- [Directions for this task]: Could you copy out every line of the data where the word "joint" occurs?

- [Data provided]:
--
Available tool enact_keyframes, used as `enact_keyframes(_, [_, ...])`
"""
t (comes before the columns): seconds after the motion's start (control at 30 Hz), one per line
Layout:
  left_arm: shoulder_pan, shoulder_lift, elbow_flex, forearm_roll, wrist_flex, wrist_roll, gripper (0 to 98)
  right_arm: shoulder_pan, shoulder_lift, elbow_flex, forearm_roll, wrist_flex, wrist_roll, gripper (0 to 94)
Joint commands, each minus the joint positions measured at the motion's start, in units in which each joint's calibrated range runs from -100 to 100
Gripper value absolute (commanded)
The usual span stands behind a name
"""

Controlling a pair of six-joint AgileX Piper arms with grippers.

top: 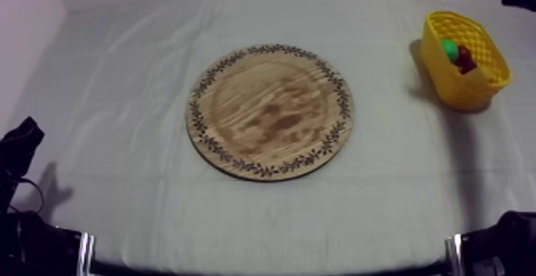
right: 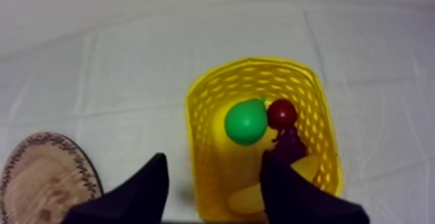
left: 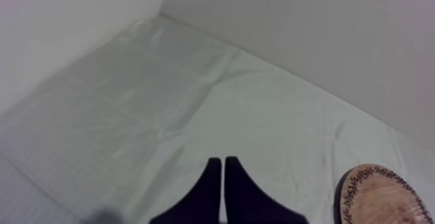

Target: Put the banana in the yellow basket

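R claw (right: 213,159) wide over yellow basket (right: 197,110) w/ banana (right: 245,202); L claw (left: 223,162) narrow

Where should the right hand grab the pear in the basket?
Likely the pear across its round belly, straight from above: it lies on top in the basket, whose walls block a side approach. Keep off the side where the small red fruit sits.
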Motion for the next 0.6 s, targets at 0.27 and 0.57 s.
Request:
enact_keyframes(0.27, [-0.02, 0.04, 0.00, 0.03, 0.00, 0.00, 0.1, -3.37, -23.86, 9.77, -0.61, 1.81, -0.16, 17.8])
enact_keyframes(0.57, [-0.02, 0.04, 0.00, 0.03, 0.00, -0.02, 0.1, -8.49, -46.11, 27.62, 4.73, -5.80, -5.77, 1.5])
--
- [Output]:
Joint commands, each minus the joint positions measured at the motion's start, in units in which each joint's calibrated range runs from -100 to 100
Controlling a pair of six-joint AgileX Piper arms with grippers.

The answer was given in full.